Weld cameras are versatile, the technology can function across a variety of welding types, including manual, automated, and robotic welding applications. They can capture high-quality images and videos of the critical elements such as the weld pool, welding arc, filler metal, tungsten and the joint. The ability to visually monitor these components in real time allows operators to detect and correct potential defects in the weld.

==== Digitalization and Role in Automation ====
The integration of machine learning and high-dynamic-range (HDR) imaging has elevated the role of welding cameras, making them indispensable in modern manufacturing sectors. High Dynamic Range technology enables these cameras to function effectively in environments with intense light variations, capturing detailed and clear images of the weld pool and surrounding areas. This type of technology ensures accurate monitoring even in the challenging visual conditions typical of welding operations.

Welding cameras typically utilize advance sensor technologies such as Charge-Coupled Device (CCD) and Complementary Metal-Oxide-Semiconductor (CMOS). These sensors convert captured light into electrical signals, which are then processed using sophisticated image analysis and pattern recognition algorithms. These algorithm leverage machines are learning to interpret the visual data, enabling the detection of defects, optimization of weld parameters, and enhancement of overall welding quality.

By combining HDR imaging with machine learning, welding cameras not only improve real-time defect detection but also provide actionable insights for adaptive process control. This integration plays a critical role in enhancing efficiency, precision, and consistency in manufacturing applications.
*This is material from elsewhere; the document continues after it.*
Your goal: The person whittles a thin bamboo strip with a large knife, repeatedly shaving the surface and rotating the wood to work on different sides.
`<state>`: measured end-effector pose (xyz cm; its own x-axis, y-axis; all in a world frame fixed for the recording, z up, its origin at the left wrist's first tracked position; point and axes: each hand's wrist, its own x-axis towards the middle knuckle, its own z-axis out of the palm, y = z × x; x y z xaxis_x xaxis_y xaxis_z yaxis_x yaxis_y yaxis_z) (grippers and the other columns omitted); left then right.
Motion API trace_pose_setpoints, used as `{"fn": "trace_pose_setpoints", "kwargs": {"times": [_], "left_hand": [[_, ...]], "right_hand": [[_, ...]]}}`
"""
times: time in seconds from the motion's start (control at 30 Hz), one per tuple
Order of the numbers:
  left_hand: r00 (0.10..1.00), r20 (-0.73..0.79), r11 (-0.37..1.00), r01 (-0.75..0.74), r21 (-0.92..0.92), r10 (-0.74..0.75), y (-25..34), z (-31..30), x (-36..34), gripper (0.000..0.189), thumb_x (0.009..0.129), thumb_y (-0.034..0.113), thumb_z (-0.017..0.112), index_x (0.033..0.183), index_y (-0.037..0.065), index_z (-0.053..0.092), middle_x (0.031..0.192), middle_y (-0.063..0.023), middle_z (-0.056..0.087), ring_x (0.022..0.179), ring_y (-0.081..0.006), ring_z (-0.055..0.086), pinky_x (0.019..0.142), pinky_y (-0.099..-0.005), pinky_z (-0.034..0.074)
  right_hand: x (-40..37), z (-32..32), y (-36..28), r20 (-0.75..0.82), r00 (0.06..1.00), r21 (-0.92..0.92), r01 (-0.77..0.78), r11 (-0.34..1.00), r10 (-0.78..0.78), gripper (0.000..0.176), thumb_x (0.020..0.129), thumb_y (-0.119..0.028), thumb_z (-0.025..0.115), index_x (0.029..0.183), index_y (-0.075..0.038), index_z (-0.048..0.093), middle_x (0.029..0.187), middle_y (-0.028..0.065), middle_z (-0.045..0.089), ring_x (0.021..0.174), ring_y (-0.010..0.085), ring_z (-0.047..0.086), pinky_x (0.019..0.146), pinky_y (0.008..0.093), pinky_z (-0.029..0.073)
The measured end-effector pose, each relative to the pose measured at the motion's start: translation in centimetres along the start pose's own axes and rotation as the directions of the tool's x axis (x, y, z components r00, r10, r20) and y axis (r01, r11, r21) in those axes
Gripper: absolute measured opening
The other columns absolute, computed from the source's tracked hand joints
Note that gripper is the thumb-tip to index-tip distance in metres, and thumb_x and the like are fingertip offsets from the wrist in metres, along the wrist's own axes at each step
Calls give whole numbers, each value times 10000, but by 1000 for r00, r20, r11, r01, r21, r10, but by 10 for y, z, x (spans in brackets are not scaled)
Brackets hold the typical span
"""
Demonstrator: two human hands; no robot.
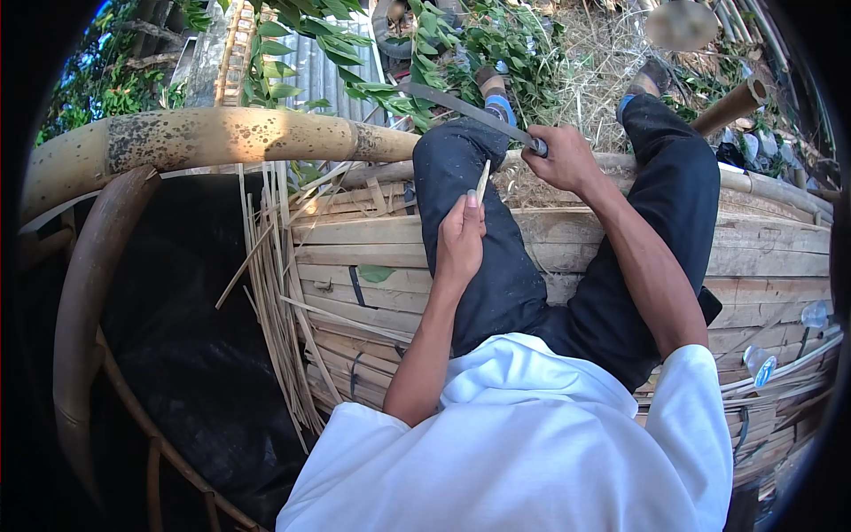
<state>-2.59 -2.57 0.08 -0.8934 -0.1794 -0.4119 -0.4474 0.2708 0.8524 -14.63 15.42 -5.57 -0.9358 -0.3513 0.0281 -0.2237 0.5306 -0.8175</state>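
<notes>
My left hand [462, 235] is closed around a thin, pointed strip of pale bamboo [483, 181], held upright above my left thigh. My right hand [565, 160] grips the dark handle of a long curved knife [465, 106]. The blade reaches up and to the left, over my left knee, and lies above the tip of the strip without visibly touching it. My dark trousers [496, 293] lie beneath both hands.
I sit on a bench of split bamboo slats [355, 232]. Thin bamboo strips [275, 293] lie on its left. A thick bamboo pole [195, 139] crosses the upper left. Plastic cups [759, 363] lie at right. Leafy branches [523, 44] cover the ground ahead.
</notes>
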Motion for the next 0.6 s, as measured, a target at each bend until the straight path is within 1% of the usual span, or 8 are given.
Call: {"fn": "trace_pose_setpoints", "kwargs": {"times": [0.03,0.07,0.2,0.23,0.3,0.4,0.53,0.6], "left_hand": [[1000,0,1000,-1,-3,1,1,2,-1,455,1024,391,339,768,38,464,628,21,394,573,-68,369,524,-247,331],[1000,-11,1000,-3,8,3,2,3,-1,452,1024,390,341,770,38,465,625,18,393,569,-69,369,522,-248,332],[999,-37,999,-28,22,28,1,4,-3,451,1022,392,346,774,35,466,618,10,391,563,-72,368,520,-252,334],[999,-36,999,-29,21,29,2,4,-4,451,1022,392,346,774,35,466,618,10,391,563,-72,368,520,-252,334],[1000,-6,1000,-13,26,13,3,3,-5,466,1020,408,344,795,25,483,628,23,388,564,-67,366,519,-244,329],[1000,18,998,10,-59,-9,4,3,-5,481,1017,424,338,821,15,498,639,39,375,560,-60,351,513,-236,314],[998,50,996,32,-83,-28,4,1,-5,489,1014,437,336,838,15,511,653,51,365,564,-47,334,504,-225,294],[998,63,991,20,-135,-12,5,1,-6,448,1002,455,367,786,76,469,618,74,308,507,-18,261,434,-195,213]], "right_hand": [[-1,0,0,33,996,-44,79,996,-77,176,738,-226,675,848,-91,652,637,170,617,644,373,624,613,463,494],[-2,0,0,31,986,-31,165,986,-164,177,723,-229,688,813,-89,628,617,161,604,640,377,616,594,466,491],[-3,6,-1,46,959,-16,280,960,-279,186,696,-223,691,753,-82,583,608,154,593,623,383,598,568,472,475],[-3,7,-1,46,959,-17,280,960,-279,186,696,-223,691,753,-82,583,608,154,593,623,383,598,568,472,475],[-5,8,-2,72,934,-53,354,934,-350,199,667,-224,687,743,-84,568,600,148,587,619,376,601,563,472,473],[-8,11,-8,123,917,-53,389,920,-380,213,637,-228,679,736,-86,555,593,137,587,616,368,606,565,477,474],[-10,16,-19,153,919,-71,378,923,-365,209,626,-224,670,746,-89,563,592,129,596,630,361,619,575,479,480],[-11,15,-23,125,933,-98,349,932,-337,180,589,-171,659,700,-82,548,553,139,550,575,379,580,537,465,451]]}}
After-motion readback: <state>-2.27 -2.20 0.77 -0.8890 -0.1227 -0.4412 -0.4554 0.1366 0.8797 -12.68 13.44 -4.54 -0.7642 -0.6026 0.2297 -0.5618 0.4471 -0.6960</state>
==== Industrial and Research Applications ====
Welding cameras are extensively used in research and development settings. In real-time applications, these cameras have been reported to detect weld line edges, as well as vertical and horizontal weld lines.  These features are essential for activities like analyzing weld geometry, tracing seams, and spotting irregularities in the welding process.

Thermal Welding Cameras offer unique advantages by distinguishing the temperature differences within the welding scene. It can identify the borders of the melt pool and enables precise monitoring of its geometric attributes, including shape, size, and location. This capability is valuable under challenging conditions such as varying camera angles, low lighting, and confined workspaces.

Monochrome welding cameras analyze pixel distributions and grayscale intensity values in captured images. Based on preset criteria, statistical methods like the Gaussian distribution and chi-square tests help in categorizing welds as excellent, excessive, inadequate, or faulty. Defect detection and quality evaluations are improved by automated technologies such as back-propagation neural network classifiers.

Colored welding cameras offer weld monitoring on the next level by capturing full-color views that make it easier to distinguish between the arc, weld pool components, and surrounding surfaces. This added dimension improves the capacity to identify minute and subtle changes in the appearance of the weld, such as contamination, oxidation, or irregularities in the distribution of filler metal. Because of this, colored weld cameras are extremely helpful for thorough inspection and quality control, particularly in fields where determining the integrity of the weld depends heavily on visual indicators.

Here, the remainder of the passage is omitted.